• Work item: The reply to the records below should contain exactly the lines from the line with "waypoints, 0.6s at" through the line with "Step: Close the", and nothing besides.

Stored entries
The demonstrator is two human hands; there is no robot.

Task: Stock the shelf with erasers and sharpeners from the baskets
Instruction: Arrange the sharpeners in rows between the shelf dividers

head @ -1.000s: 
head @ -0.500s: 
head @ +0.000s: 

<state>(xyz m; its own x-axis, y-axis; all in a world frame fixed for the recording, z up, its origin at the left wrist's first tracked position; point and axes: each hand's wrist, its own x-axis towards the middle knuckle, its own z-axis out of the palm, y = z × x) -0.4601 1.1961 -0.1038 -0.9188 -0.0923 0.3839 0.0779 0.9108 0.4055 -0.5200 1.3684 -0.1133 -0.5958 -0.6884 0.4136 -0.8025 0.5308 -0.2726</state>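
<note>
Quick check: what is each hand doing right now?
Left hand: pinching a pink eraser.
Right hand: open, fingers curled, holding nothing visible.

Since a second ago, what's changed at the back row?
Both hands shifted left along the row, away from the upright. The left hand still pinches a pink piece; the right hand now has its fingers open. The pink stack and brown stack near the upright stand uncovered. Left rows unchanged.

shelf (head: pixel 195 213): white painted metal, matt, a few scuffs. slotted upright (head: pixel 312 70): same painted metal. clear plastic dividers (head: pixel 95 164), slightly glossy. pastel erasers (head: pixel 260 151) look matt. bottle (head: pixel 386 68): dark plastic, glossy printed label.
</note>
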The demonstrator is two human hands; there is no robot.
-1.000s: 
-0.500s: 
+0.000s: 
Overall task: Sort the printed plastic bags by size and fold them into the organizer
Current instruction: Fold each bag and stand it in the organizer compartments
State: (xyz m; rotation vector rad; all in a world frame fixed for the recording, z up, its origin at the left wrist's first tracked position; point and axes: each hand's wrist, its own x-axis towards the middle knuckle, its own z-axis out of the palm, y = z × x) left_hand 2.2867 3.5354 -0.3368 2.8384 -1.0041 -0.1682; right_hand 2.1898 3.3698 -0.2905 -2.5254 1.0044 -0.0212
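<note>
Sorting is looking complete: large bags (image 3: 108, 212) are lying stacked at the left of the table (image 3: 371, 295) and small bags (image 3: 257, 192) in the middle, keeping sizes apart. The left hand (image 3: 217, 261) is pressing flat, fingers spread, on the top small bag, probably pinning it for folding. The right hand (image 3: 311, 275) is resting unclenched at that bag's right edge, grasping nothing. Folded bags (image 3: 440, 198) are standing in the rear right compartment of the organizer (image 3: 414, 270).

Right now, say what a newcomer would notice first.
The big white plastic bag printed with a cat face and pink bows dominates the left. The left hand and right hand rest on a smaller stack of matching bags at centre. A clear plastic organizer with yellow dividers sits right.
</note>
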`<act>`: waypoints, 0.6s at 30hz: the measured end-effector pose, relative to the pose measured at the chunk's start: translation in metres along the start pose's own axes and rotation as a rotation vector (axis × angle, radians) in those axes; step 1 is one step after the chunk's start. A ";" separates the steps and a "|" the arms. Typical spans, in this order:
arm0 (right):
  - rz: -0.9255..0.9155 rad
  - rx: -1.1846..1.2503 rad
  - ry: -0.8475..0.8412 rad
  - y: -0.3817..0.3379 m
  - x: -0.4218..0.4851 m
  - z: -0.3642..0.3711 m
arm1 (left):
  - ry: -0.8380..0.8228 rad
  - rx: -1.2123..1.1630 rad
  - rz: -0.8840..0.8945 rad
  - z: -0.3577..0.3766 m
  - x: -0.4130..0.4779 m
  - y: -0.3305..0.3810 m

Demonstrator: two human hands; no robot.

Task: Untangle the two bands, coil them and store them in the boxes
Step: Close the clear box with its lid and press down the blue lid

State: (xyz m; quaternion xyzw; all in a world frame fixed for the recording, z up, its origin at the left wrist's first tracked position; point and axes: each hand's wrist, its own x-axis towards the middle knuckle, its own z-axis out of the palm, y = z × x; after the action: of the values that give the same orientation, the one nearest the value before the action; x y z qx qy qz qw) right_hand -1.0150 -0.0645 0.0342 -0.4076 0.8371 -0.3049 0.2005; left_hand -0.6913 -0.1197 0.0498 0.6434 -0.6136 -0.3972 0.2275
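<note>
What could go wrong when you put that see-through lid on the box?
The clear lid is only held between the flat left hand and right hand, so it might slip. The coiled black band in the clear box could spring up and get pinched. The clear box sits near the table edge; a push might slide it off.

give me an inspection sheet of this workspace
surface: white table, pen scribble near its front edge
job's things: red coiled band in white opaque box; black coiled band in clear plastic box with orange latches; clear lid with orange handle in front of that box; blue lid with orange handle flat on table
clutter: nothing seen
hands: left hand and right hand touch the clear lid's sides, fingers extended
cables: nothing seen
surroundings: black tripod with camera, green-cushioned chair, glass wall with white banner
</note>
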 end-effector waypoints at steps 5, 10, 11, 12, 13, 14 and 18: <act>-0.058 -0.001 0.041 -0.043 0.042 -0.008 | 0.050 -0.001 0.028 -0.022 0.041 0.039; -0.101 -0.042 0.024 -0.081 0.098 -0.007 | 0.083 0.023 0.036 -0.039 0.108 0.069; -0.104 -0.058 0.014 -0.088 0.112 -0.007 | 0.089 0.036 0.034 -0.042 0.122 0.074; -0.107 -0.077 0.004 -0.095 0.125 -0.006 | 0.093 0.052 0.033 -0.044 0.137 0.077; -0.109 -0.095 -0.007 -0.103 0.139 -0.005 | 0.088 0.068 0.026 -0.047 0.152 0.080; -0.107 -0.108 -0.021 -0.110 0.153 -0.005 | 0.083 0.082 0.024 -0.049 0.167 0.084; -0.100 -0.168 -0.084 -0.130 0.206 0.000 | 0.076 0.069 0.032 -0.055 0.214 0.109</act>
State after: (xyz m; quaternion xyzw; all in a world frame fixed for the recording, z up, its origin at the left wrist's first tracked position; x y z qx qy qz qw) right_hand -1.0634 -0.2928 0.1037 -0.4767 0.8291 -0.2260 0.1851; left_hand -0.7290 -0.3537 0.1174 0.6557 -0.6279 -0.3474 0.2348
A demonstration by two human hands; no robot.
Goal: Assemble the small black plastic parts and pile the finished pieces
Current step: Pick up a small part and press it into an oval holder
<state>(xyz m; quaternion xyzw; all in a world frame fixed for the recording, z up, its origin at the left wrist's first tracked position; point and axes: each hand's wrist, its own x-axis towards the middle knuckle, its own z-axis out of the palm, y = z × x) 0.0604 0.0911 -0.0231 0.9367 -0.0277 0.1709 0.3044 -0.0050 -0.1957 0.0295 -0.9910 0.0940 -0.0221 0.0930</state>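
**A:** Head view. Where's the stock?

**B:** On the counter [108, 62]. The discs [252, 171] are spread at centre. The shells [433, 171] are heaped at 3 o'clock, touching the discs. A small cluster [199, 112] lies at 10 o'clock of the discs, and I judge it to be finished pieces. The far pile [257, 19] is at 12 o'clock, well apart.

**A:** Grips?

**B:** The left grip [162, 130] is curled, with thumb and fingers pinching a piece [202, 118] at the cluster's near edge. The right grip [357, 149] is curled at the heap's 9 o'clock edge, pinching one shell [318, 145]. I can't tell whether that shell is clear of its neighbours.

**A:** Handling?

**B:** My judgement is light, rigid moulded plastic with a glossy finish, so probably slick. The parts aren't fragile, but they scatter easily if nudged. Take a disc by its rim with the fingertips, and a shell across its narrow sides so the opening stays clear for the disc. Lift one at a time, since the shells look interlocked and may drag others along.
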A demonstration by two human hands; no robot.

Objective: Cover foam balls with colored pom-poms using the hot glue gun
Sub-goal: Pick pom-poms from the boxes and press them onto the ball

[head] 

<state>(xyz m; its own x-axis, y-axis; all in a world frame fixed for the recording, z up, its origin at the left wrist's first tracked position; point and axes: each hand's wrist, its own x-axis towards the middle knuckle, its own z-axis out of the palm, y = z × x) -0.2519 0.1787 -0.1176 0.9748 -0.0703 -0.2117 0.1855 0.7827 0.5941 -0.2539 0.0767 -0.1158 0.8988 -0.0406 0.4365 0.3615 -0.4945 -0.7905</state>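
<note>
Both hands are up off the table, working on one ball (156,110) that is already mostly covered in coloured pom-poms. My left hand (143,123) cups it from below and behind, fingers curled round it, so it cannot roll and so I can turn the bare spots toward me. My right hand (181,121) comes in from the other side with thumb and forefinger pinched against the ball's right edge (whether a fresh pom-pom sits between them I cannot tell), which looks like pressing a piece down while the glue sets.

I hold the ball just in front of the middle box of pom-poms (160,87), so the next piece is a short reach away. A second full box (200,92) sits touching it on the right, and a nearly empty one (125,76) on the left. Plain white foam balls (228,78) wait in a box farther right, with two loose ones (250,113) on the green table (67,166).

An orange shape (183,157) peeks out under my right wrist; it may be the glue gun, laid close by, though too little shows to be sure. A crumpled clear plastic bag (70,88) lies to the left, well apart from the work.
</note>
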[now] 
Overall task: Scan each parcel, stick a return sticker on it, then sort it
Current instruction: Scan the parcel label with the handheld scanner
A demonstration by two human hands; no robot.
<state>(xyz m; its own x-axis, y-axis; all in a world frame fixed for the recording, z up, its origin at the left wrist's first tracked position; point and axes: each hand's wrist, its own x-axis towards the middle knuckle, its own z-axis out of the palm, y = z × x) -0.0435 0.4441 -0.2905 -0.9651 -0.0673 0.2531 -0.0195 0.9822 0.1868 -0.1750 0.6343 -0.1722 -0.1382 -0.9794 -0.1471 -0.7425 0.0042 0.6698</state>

• Result of the exercise:
`<act>`: waypoints, 0.6s at 30hz: the measured end-effector pose, relative to the pose measured at the chunk's start: translation in metres along the start pose's own axes and rotation as a rotation vector (axis × angle, radians) in those axes; step 1 is one step after the chunk's start. A ";" separates the steps and a "|" the arms. Typical spans, in this order:
arm0 (right):
  - rz: -0.9255..0.9155 rad
  - rx: -1.1846..1.2503 rad
  - ry: -0.8475..0.8412 rad
  - y: -0.3817..0.3379 m
  - x: -0.4218..0.4851 m
  - z: -0.3642..0.3711 m
arm1 (left):
  - ry: -0.8380..0.8228 rad
  - rx: -1.2123..1.1630 rad
  - rz: -0.8840..0.8945 rad
  - z: -0.3577..0.3766 m
  - x: -0.4130..0.4779 m
  - y: -0.3305..0.3810 m

Demonstrator: two human hands; no robot.

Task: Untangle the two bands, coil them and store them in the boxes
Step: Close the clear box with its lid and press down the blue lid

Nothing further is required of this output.